Mesmo no cinema narrativo, que bebeu demasiado da crônica e da literatura, é possível encontrar obras de valor artístico, ou próximo disso, pois toca a vida, as estranhas e as entranhas, as vísceras e as paixões, pulsa para adiante, compartilha sonhos, têm sentido prospectivo, pois se não procuramos na arte qualquer coisa que seja potencializadora, então como podemos afirmar amor à vida, ou, mais ainda, como podemos afirmar que queremos continuar a viver, ou não queremos? Desejamos findar ao entardecer? Para muitas pessoas é difícil enxergar o que é HappyEnd, é complicado discernir entre um descontentamento com o Final Feliz de uma expressão fílmica e a busca de felicidade em um novo devir. No HappyEnd tradicional, estereotipado, o vilão perde, o bonzinho ganha, as fronteiras entre o mal e o bem não nitidamente expostas, os fracos são perdoados, os fortes são complacentes e as mulheres mais lindas são, também, as mais poéticas e românticas. No final feliz, no sentido de potencializador, afirma-se que ainda é possível viver, ainda é possível tentar de um outro jeito, mesmo
que a mãe de Ponette não volte,
que o seu possível novo amor tenha ido embora,
que o seu projeto tenha sido um fiasco,
que a mulher pela qual você se apaixonou tenha morrido,
que o leão americano que você caçou tenha escapado,
que a filha que você acabou de descobrir tenha falecido,
que você e sua mãe tenham sido despejados porque não pagaram o aluguel,
que a lei de Murphy tenha se concretizado e tudo, ou quase tudo, deu errado,
A força de Zorba não está em não morrer, está em encontrar algum motivo para viver, mesmo que não possa evitar a morte. Ele tenta salvar a jovem viúva, ele consegue por um instante, mas nem que tivesse a força de dez homens e olhos nas costas, poderia ser plenamente bem sucedido, nem que tivesse usado cinqüenta taças de vinho. Porque dançar se nada saiu como planejado, se a impecabilidade foi impossível, ou ela apenas não ocorreu? Já deu uma olhada bem de perto no abismo, já viu como ele se parece com o infinito? Já utilizou o infinito como medida para a dor? Não é a propaganda de margarina - anunciante de qualidade de vida - ou uma bela caminha na beira do lago, ou algumas braçadas na piscina que nos fará dormir mais tranqüilos, que espantará a insônia. Zorba disse:
- Quando meu filho morreu, muitos choraram, eu dancei, eu explodi.

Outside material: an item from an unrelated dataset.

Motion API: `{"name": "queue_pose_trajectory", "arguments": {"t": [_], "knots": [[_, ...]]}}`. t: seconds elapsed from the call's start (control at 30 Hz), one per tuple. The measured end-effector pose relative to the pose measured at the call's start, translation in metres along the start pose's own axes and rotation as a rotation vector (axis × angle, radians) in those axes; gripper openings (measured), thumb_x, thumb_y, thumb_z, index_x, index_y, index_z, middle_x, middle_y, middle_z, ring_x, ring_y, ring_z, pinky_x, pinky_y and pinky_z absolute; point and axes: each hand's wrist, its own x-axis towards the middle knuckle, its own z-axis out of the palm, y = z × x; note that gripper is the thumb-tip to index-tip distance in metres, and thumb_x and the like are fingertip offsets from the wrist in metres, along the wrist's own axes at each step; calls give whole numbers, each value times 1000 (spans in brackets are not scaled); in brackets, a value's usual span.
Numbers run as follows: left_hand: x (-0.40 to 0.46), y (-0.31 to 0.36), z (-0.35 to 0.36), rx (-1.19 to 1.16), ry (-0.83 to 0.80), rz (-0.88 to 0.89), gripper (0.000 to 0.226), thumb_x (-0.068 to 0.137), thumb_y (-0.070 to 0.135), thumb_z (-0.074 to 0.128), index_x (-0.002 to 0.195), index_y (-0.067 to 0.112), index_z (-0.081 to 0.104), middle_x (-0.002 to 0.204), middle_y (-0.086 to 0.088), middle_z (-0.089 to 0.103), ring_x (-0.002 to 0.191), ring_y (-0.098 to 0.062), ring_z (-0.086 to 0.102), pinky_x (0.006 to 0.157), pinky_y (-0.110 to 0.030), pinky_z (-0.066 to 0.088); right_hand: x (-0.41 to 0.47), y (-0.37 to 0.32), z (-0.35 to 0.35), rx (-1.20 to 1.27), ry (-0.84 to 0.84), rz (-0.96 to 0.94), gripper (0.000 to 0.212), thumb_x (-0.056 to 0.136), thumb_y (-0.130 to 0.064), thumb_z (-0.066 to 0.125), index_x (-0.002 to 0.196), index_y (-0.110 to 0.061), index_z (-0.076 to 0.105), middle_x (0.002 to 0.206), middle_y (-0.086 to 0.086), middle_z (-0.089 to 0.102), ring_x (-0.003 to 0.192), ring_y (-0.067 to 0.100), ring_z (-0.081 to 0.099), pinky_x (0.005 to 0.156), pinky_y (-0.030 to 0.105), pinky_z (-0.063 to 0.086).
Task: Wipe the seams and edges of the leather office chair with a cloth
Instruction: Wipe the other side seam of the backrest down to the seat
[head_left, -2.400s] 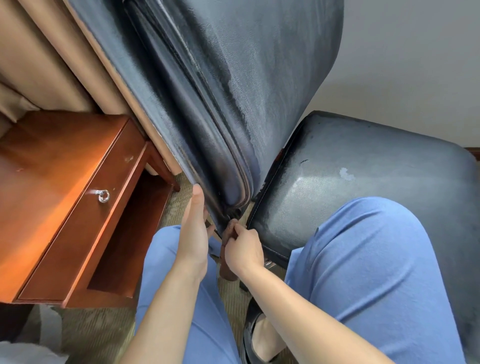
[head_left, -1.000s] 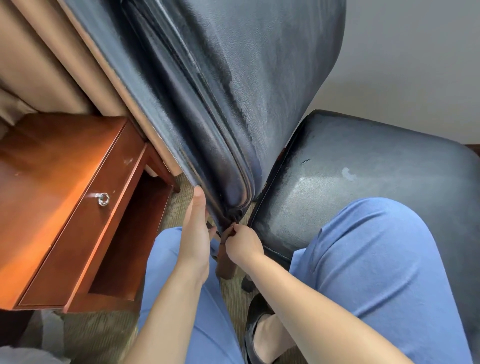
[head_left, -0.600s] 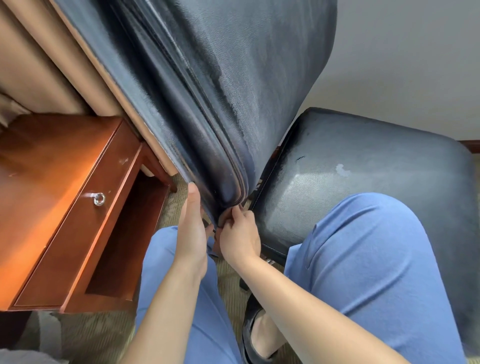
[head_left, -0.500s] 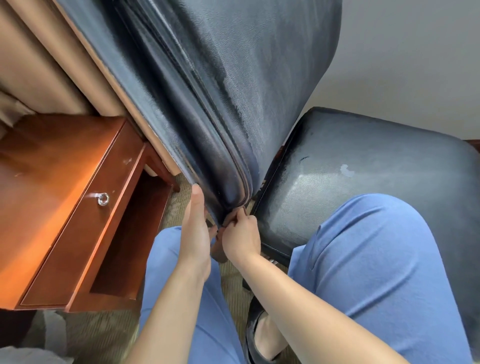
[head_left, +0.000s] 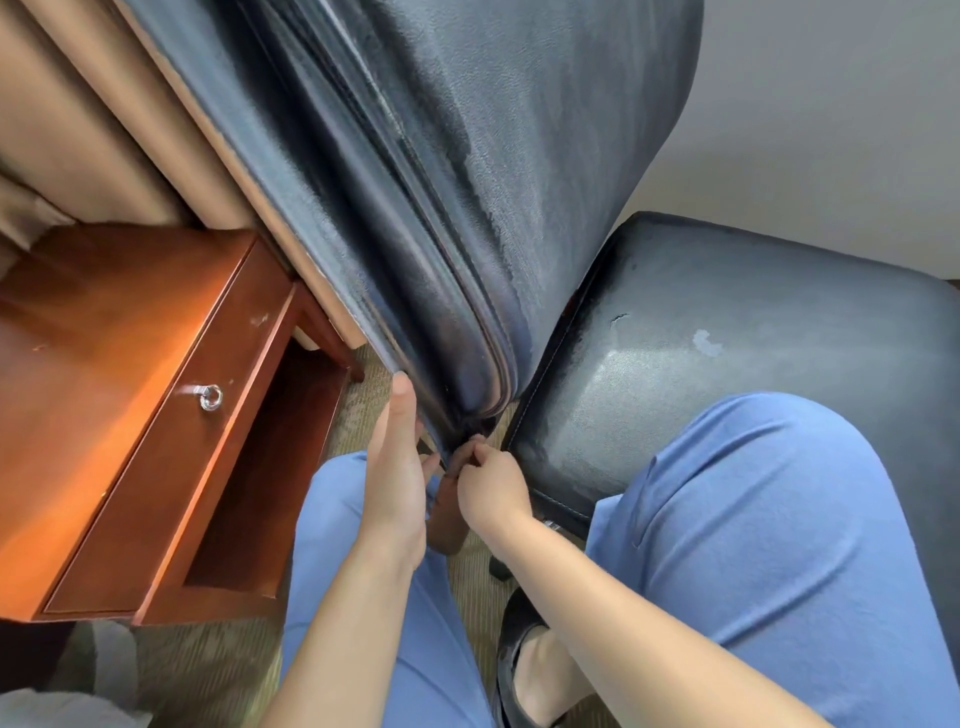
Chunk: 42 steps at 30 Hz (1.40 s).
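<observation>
1. Nearest the camera, the person's knees in blue trousers sat much as they had half a second before, one either side of the two forearms.
2. The left hand had stayed flat, fingers straight, pressed against the outer edge of the chair back, thumb tip just touching the piping; it gripped nothing.
3. Just right of it, the right hand had kept its fingers curled, pinching at the bottom corner of the back's seam. Whether a cloth sat in that pinch could not be told; none showed.
4. Right of the right hand, the chair seat lay unmoved, its front corner touching the knuckles.
5. Left of the left hand stood the wooden bench with its ring-pull drawer, unchanged; farther back hung the curtain.
</observation>
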Motion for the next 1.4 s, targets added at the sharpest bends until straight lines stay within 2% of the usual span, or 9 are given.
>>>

Explodiu para que um feixe alcançasse o coração do meio inglês, meio grego, encantamento que assustou o mesmo inclusive. Estrangeiro que temeu a jovem viúva, a paixão, demasiadamente a paixão, mas, com as mãos fechadas, os punhos cerrados, da mesma maneira que segurava as correntes de suas travas, alcançou a pele da moça para exprimir aquilo que escapa às palavras:
- Ensina-me o amor, ensina-me a amar...
"Preciso aprender os mistérios do mundo pra te ensinar",
Precisamos aprender os mistérios do mundo, juntos, eu diria à minha amada.